TeamsからのAPIをアクセスするためには、一部APIを公開する必要がある。
## 対応内容
・Cloud RunにデプロイしているGoのアプリケーションに、外部公開用のエンドポイントを作成
・API Gatewayを利用し、リクエストURIを集約させて公開した
・システムで提供しているOauth2サービスで認証・認可を行い、各APIのミドルウェアで該当するスコープが許可されているかのチェックを行った。
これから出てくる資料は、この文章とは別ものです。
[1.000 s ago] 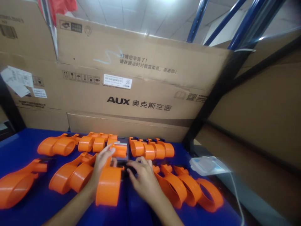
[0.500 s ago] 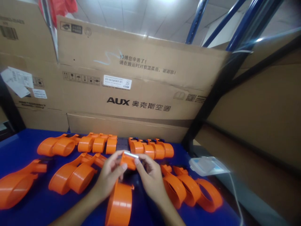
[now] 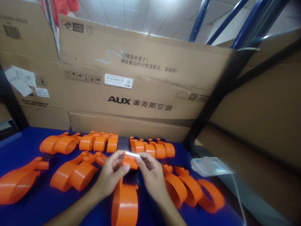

エンドポイントを外部公開したため、Dos攻撃が発生するなどセキュリティ上の問題が発生したがCloud Armorでレートベースのリクエスト拒否を実行したり、リクエストヘッダーを検証することで不正なリクエストに対処できるようにした。
## 5.LINEボット開発、LINE連携機能開発
サービスのLINE公式アカウント開発及び、サービス利用者のLINE連携機能の
要件定義、機能・テーブル設計、開発、リリースまで担当。
LINE連携の機能開発では、LINEが提供しているAPIを利用し、OAuth2の認証・認可の仕組みについて理解した。
## 6.会話型UI開発
エンドユーザーが、チャットボットと会話する形で
利用したい施設の条件指定を行い、合致した施設を予約できる機能の開発
会話型UIは非機能要件が複雑で、会話内容の条件分岐や画面制御がかなり難しかったがコンポーネントのスロット機能を用いたり、親から子要素にcssスタイルを適用するなどして開発をやり切る事ができた。
デザイナーの拘りが強く、見慣れないUIが多かったが、
既存のリポジトリで使われている文法からヒントを得て公式ドキュメントを調べてみたり、
デザイナー本人に期待する動きを聞いて開発の参考にするなどの工夫をした。